Creole, Haiti - After three days of anxious waiting, word arrived from Haiti early Friday that the Catholic priest who heads outreach to the Haitian community in Washington is alive.
The Rev. Arsene Jasmin, 44, had gone to his native Haiti on Monday for a retreat, and no one here had heard from him since Tuesday's earthquake.
Most of the 10,000 to 20,000 Haitians in the region are Catholic, and Jasmin led the Masses at three parishes where services are held in Creole. Parishioners and archdiocesan officials described Jasmin as the community lynchpin, the person who in a time of crisis would be the primary organizer and spiritual bedrock.
Details were not immediately available, but parishioners happily described a fragmented chain of communication pieced together in the middle of the night.

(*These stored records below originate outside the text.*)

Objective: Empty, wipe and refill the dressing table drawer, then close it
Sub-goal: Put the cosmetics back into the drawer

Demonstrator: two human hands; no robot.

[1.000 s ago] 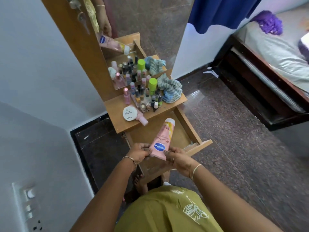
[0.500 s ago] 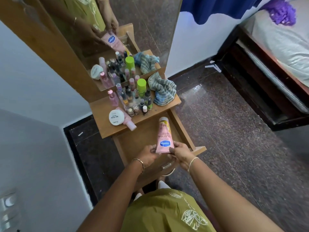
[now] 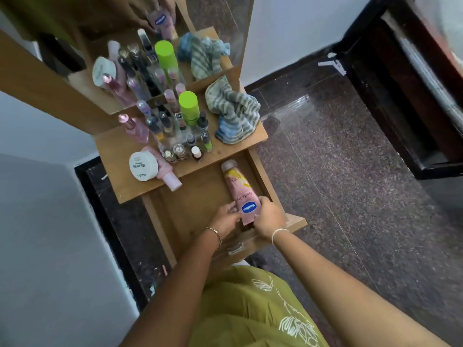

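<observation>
Gripping a pink plastic lotion tube [image 3: 238,189] in left hand [image 3: 225,217] and right hand [image 3: 270,217] inside the bare wooden drawer [image 3: 195,209], seemingly starting the refill, cosmetic bottles [image 3: 175,136] waiting on the tabletop [image 3: 130,190].

Speckled grey-brown stone floor [image 3: 363,209] fills the rt side. White walls: one at left [image 3: 45,246], one at back [image 3: 288,28] w/ dark skirting [image 3: 288,71] at its base. Small white scrap [image 3: 332,63] lies on the floor by that skirting. Dark wooden bed frame [image 3: 413,108] at upper rt. Mirror [image 3: 220,16] up top.
</observation>
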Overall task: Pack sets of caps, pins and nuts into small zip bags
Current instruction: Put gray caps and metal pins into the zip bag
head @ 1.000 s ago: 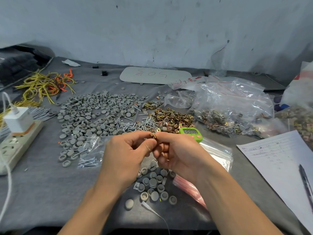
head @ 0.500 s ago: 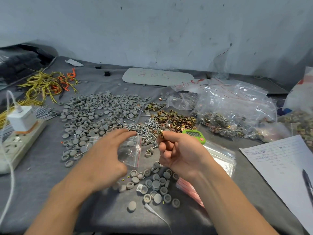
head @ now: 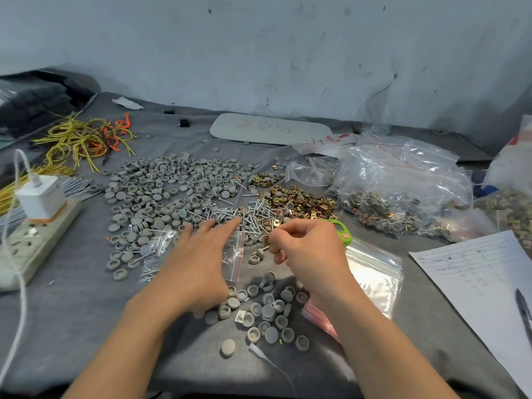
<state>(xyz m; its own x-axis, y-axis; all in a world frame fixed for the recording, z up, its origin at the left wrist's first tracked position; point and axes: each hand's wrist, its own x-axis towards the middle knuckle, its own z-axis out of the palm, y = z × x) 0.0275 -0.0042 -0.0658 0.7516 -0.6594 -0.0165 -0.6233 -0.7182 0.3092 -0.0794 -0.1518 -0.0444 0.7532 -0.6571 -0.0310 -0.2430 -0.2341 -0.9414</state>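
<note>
My left hand (head: 198, 263) stretches forward with straight fingers, its fingertips at the pile of silver pins (head: 230, 216). A small clear zip bag (head: 233, 256) with a red strip lies partly under that hand. Just right of the bag is my right hand (head: 308, 249), fingers curled, pinching a small brass nut (head: 266, 241) at its fingertips. Behind it lies the heap of brass nuts (head: 296, 200). Grey caps (head: 161, 194) spread widely at the left, and a smaller group of caps (head: 267, 311) sits between my forearms.
A stack of empty zip bags (head: 372, 272) and a green timer (head: 344, 230) lie right of my right hand. Further right are a big bag of filled sets (head: 403, 194), a paper sheet (head: 483, 272) and a pen (head: 524, 311). A power strip (head: 26, 246) and yellow wires (head: 77, 139) lie left.
My hands have parted. The left hand left the nut, lowered onto the zip bag and reached toward the pins. The right hand kept the nut and dropped a little toward the table.
</note>
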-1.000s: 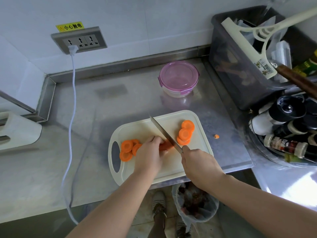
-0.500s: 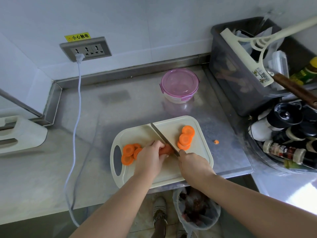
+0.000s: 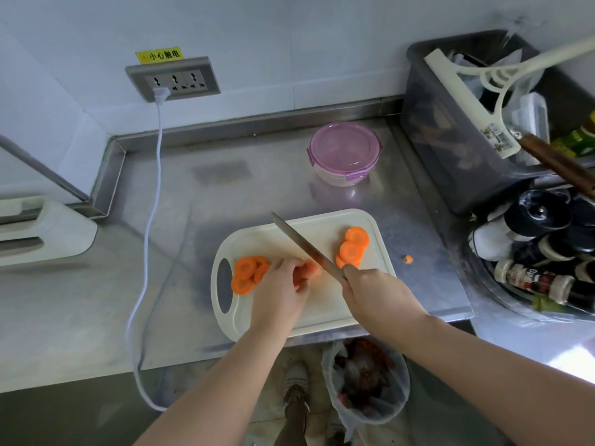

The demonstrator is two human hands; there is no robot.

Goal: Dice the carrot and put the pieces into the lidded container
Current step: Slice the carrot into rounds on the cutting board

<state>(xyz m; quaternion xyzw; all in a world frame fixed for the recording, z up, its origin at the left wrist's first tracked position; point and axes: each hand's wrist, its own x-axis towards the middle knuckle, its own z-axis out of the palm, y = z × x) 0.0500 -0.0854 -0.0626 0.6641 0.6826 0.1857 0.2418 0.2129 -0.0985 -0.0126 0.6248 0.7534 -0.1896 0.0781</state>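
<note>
A cream cutting board [image 3: 322,228] lies on the steel counter [image 3: 180,239] at the centre of the frame. The left hand [image 3: 278,289] curls its fingers round the carrot stub [image 3: 309,270], holding it on the board. The right hand [image 3: 376,294] is clamped round the handle of a knife [image 3: 306,246]. Its blade slants toward the upper left, just right of the stub (whether the edge touches it, I cannot tell).

Round slices lie in two heaps, the left heap [image 3: 246,273] by the board's handle hole and the right heap [image 3: 352,247] at its right end. A small orange bit [image 3: 408,259] sits on the counter right of the board. The lidded container [image 3: 344,152], pink lid on, stands above the board, well apart.
</note>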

Asta Antoine, a longtime parishioner at Sacred Heart Church in Columbia Heights, where Jasmin was based, said she received a call about 1:30 a.m. from someone in Miami who said a doctor in Haiti called with word that Jasmin was alright. The doctor also passed along word that the Rev. Andre Pierre, a Haitian priest who had served as a community leader in the Washington archdiocese until moving back home, was also alive.
"We are very blessed," Antoine said.
She said it was not known where Jasmin was at the time of the quake or whether he had been injured.
Kathy Dempsey, a spokeswoman for the archdiocese, said that the doctor was a friend of the priests and that the men were not believed to have been hurt.
The community labored this week to fill the gap left by Jasmin, with people pinch-hitting to organize community meetings, gather information about aid and put together a special Mass for Haiti.
The Mass, scheduled for 7 p.m. Friday at St. Camillus Church in Silver Spring, will be conducted in French and presided over by Archbishop Donald W. Wuerl. The Rev. Jean-Marie Kabango, a Congolese priest based at St. Camillus, will give the homily, and the church's multicultural choir will sing.
News of Jasmin's survival is a happy blip in a bleak picture, members of the community said.
"I'm not going to celebrate. We have thousands of dead bodies all over the damn place," said Jean Yves Point-du-Jour, a member of Sacred Heart Church who hosts a Creole radio show on Saturday nights on WPFW (89.3 FM). He said this week's show ("Kombit Lakay," which means, roughly, "Home Get-together") will be mostly in English to make sure all listeners can understand.